OK, the TCP/IP stack probably can not handle all that data at once, so lets look at how the request is broken down. First, the application's data is queued into a transmit buffer within the TCP/IP stack partition. The TCP/IP transmit buffer is probably limited to 32K to 64K in size. So, the size of the transmit buffer is the 1st limitation.

Once the data has been queued into the transmit buffer, the stack can begin the process of creating a packet to transmit the data. The 2nd limitation is the MTU (Maximum Transmission Unit) of the network interface being used. On a typical Ethernet network this is probably 1500 bytes. If you have z/VSE connected to a Gb (Gigabit) network you can take advantage of jumbo Ethernet frames which have an MTU size of 9000 bytes. If you are using a Hipersocket interface then the MTU size can move up to as much as 64K.

Well, assuming a 32K transmit buffer and an OSA Express QDIO Gb network interface, the stack will take about 9000 bytes (less headers, etc.) from the transmit buffer to create a packet. But, wait, can we really send 9000 bytes? Maybe, there are 2 more factors to consider.

The 3rd limitation is the MSS (Maximum Segment Size) negotiated by the local and remote host's TCP/IP stack when the socket was created. For example, if the sending TCP/IP stack supports an 8K MSS and the receiving TCP/IP stack supports only a 1500 byte MSS ... Guess what? The 1500 byte MSS wins.

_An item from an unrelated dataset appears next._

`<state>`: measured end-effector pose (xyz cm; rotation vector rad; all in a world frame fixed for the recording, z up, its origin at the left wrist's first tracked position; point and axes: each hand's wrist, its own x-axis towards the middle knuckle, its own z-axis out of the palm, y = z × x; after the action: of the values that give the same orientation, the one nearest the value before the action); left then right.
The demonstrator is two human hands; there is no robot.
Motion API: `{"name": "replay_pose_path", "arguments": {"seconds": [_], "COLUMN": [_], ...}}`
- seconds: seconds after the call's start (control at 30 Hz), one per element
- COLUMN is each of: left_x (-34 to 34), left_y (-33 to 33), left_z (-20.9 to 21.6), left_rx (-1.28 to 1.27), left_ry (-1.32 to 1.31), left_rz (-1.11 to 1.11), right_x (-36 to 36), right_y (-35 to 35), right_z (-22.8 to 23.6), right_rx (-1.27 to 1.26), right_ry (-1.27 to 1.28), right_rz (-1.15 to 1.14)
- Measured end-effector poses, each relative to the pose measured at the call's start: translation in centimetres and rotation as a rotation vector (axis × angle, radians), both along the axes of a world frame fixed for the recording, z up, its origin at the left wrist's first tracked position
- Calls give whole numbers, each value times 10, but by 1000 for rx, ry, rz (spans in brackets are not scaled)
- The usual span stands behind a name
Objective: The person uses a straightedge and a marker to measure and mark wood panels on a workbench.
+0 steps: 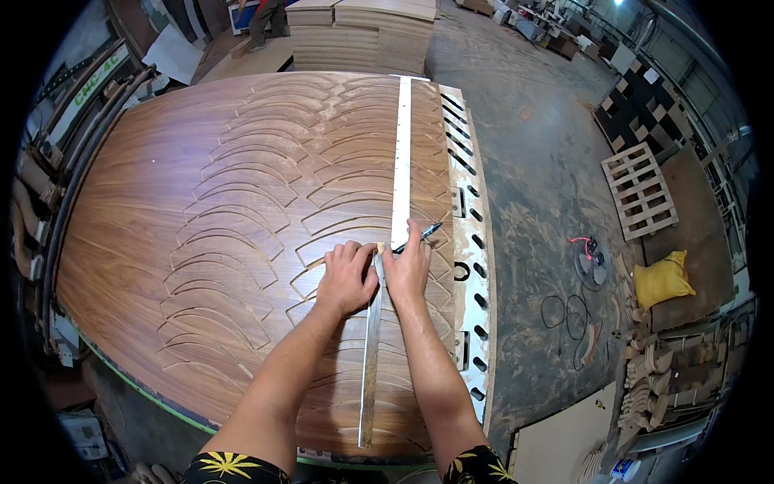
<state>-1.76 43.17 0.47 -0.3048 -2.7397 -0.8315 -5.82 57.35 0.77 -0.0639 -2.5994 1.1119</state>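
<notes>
A brown wood-grain panel (121, 234) with rows of curved arc cuts lies before me. My left hand (348, 278) rests on it with bent fingers, its thumb against a narrow wooden strip (371, 363) that runs toward me between my forearms. Just across the strip, my right hand (408, 270) grips a dark marker pen (430, 231), which sticks out to the right past the fingers. Beyond the hands stretches a long white straightedge (401, 161), reaching the panel's far edge. Its near end meets the right hand's fingers. The marker's tip is hard to make out.
Along the panel's right side runs a pale slotted board (476, 298). Stacked sheets (363, 36) stand beyond the far edge, near a person's legs (268, 22). Across the grey floor (532, 161) are a wooden pallet (638, 191), a yellow sack (663, 279) and a loose black cable (574, 319).
</notes>
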Motion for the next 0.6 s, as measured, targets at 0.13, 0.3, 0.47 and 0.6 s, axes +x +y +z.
{"name": "replay_pose_path", "arguments": {"seconds": [0.13, 0.3, 0.47, 0.6], "left_x": [0, -1, 0, 0], "left_y": [0, 0, 1, 0], "left_z": [0, 1, 4, 2], "left_rx": [4, 11, 24, 23], "left_ry": [-6, -12, -21, -11], "left_rz": [-4, -6, -10, -10], "right_x": [1, 1, 0, 1], "right_y": [0, -1, 0, -1], "right_z": [2, 1, 0, -2], "right_rx": [3, 3, 0, 13], "right_ry": [-26, -17, -13, 2], "right_rz": [-3, -6, -3, -5]}}
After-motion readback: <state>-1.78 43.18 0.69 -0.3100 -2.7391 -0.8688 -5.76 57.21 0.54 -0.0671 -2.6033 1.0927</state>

The 4th limitation is the amount of space (number of bytes) available in the remote host's TCP Receive Window. TCP uses a 64K window to manage data transmission. Up to 64K of data can be transmitted to the remote host without waiting for an acknowledgement. Each byte of data sent must be acknowledged by the remote host. When an ACK packet is sent the sequence number of the last byte of data received and size of the current TCP Receive Window included. The sending TCP/IP stack can not send more data than will fit into the currently advertised TCP Receive Window.

Wow. OK, we started with 1MB of data being sent to the stack, 32K was queued into the transmit buffer. Now, of the 32K available in the transmit buffer the amount of data sent in a single packet is the smaller of the MTU size, Maximum Segment Size and the TCP Receive Window size.

As an example, if the MTU is 9000, TCP Receive Window 64K and MSS 1500, guess what? The amount of data sent in a single packet is 1500 bytes (less headers, etc.). Our 32K transmit buffer full of data will take around 22 packets to transmit.

As the packets are transmitted, the local TCP/IP stack is also watching for ACK packets from the remote host TCP/IP stack. The sooner the ACK packet arrives from the remote host, the sooner the local stack can begin or continue transferring data. The big factor here? Network speed and the number of hops needed to get the packet to its destination. In a word? Latency.

Having a high speed network is wonderful but latency can kill performance. You are always at the mercy of the slowest link.

I will discuss this more in another posting when I revisit using Hipersockets in z/VSE and consider some of the performance issues involved in optimizing throughput over a Hipersocket network interface.